_What the task requires:_
Your output is to consist only of the line containing "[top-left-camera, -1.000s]" and the lines after it, through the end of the data, reproduced exactly.

_Material shown:_
--
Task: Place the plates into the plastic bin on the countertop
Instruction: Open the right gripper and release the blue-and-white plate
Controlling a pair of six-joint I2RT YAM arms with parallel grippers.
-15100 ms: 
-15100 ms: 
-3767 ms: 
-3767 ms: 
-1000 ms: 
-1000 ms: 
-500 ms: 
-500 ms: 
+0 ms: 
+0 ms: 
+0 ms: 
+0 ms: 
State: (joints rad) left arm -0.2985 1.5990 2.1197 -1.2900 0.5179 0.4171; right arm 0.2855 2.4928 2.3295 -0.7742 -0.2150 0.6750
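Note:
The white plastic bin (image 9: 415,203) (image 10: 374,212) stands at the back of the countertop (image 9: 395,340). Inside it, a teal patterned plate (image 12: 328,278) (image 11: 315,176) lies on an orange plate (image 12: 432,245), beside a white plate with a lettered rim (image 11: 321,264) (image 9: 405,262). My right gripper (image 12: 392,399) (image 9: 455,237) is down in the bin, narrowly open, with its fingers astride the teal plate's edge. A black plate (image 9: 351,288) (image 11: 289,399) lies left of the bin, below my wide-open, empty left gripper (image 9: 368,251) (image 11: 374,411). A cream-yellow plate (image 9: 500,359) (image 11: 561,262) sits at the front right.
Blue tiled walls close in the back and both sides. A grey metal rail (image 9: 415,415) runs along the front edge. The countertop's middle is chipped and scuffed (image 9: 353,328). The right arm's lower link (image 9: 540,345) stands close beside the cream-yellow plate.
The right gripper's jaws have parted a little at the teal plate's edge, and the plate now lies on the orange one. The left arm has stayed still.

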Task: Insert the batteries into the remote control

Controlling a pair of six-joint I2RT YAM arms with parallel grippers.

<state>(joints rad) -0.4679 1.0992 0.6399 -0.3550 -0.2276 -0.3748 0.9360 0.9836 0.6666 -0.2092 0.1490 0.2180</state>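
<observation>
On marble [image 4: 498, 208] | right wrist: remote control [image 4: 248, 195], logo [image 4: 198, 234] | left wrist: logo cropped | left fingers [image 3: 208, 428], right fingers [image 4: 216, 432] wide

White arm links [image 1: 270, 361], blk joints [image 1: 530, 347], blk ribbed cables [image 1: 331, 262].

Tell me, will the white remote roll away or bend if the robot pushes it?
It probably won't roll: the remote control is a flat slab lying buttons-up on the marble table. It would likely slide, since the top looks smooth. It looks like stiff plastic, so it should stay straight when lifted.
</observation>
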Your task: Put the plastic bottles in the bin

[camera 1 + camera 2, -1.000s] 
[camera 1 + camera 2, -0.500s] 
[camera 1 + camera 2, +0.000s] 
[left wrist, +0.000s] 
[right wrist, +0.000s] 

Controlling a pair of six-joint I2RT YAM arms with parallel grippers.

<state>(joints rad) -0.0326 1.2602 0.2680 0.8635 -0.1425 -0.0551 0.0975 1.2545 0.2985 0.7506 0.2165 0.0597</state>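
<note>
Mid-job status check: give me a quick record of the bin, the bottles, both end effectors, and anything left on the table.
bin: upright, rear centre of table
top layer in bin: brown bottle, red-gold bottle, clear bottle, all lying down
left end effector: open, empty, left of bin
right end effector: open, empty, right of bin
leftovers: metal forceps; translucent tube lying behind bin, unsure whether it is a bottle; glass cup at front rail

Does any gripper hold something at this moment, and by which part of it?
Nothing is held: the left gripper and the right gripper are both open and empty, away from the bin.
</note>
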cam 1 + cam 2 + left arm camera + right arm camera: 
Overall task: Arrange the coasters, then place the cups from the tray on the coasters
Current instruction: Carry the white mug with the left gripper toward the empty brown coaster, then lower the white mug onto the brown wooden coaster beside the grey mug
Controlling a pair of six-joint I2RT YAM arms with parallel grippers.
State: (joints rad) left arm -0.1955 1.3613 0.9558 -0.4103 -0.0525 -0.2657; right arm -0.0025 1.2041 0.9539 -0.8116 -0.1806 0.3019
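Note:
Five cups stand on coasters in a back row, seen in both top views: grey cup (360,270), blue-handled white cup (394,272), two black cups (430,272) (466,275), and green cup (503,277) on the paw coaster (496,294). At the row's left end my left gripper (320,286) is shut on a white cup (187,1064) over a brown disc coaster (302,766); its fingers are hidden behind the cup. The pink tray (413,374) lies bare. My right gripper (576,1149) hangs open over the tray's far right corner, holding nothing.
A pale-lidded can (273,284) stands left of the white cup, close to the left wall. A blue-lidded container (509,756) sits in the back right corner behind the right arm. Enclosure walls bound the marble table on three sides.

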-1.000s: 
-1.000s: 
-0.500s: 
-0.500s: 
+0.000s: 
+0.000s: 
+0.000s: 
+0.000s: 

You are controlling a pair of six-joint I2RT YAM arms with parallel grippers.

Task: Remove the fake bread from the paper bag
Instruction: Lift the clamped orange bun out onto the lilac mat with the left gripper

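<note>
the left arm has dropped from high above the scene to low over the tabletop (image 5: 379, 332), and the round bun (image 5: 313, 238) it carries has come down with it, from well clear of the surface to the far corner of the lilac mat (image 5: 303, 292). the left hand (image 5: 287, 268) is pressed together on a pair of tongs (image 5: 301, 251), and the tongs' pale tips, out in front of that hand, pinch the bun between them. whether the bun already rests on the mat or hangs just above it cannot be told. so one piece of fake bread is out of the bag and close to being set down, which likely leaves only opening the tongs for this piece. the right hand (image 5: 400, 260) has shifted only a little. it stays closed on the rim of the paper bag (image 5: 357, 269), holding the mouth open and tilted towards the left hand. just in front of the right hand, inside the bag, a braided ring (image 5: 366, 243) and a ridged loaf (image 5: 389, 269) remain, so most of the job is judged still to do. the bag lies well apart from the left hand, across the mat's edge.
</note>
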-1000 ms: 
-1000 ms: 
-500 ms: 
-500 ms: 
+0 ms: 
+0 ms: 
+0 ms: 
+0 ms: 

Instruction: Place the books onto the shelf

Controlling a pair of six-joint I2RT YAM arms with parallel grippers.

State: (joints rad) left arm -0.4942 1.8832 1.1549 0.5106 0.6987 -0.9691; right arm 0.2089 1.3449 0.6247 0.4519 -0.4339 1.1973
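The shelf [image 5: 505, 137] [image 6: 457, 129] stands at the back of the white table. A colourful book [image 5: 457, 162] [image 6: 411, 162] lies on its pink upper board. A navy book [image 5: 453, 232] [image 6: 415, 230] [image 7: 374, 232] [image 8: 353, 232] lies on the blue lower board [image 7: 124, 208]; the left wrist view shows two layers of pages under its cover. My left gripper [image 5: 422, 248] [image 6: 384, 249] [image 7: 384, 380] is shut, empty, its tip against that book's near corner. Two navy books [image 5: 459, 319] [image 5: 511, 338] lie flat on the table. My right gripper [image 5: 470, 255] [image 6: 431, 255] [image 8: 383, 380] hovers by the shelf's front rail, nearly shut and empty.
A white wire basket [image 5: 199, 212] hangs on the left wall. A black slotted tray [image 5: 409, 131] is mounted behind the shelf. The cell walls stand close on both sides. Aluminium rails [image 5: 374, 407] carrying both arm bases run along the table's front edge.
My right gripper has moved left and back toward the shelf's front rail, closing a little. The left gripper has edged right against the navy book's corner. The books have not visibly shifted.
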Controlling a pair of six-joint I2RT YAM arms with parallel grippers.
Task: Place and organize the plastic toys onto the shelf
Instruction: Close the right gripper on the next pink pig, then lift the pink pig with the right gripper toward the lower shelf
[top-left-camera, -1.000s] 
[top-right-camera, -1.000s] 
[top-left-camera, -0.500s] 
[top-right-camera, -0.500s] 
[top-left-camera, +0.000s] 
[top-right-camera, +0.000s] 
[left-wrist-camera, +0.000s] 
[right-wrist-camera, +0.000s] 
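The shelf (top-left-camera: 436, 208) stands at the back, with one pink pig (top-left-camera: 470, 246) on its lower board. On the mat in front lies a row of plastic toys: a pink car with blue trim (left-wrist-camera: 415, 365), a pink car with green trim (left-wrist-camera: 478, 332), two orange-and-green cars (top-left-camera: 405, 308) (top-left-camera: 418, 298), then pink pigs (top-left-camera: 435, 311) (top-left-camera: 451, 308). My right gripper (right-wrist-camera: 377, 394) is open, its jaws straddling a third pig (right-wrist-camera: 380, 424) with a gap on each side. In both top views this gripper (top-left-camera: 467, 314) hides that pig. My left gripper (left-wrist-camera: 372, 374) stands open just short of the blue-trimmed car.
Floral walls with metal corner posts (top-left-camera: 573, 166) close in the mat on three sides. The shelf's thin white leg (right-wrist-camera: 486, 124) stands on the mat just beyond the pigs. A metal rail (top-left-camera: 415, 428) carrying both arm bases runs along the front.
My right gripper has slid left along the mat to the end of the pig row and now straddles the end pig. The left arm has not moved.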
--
_Reply:_
[top-left-camera, -1.000s] 
[top-right-camera, -1.000s] 
[top-left-camera, -0.500s] 
[top-right-camera, -0.500s] 
[top-left-camera, +0.000s] 
[top-right-camera, +0.000s] 
[left-wrist-camera, +0.000s] 
[right-wrist-camera, +0.000s] 
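The shelf (top-left-camera: 436, 208) stands at the back, with one pink pig (top-left-camera: 470, 246) on its lower board. On the mat in front lies a row of plastic toys: a pink car with blue trim (left-wrist-camera: 415, 365), a pink car with green trim (left-wrist-camera: 478, 332), two orange-and-green cars (top-left-camera: 405, 308) (top-left-camera: 418, 298), then pink pigs (top-left-camera: 435, 311) (top-left-camera: 451, 308). My right gripper (right-wrist-camera: 377, 394) is open, its jaws straddling a third pig (right-wrist-camera: 380, 424) with a gap on each side. In both top views this gripper (top-left-camera: 467, 314) hides that pig. My left gripper (left-wrist-camera: 372, 374) stands open just short of the blue-trimmed car.
Floral walls with metal corner posts (top-left-camera: 573, 166) close in the mat on three sides. The shelf's thin white leg (right-wrist-camera: 486, 124) stands on the mat just beyond the pigs. A metal rail (top-left-camera: 415, 428) carrying both arm bases runs along the front.
My right gripper has slid left along the mat to the end of the pig row and now straddles the end pig. The left arm has not moved.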

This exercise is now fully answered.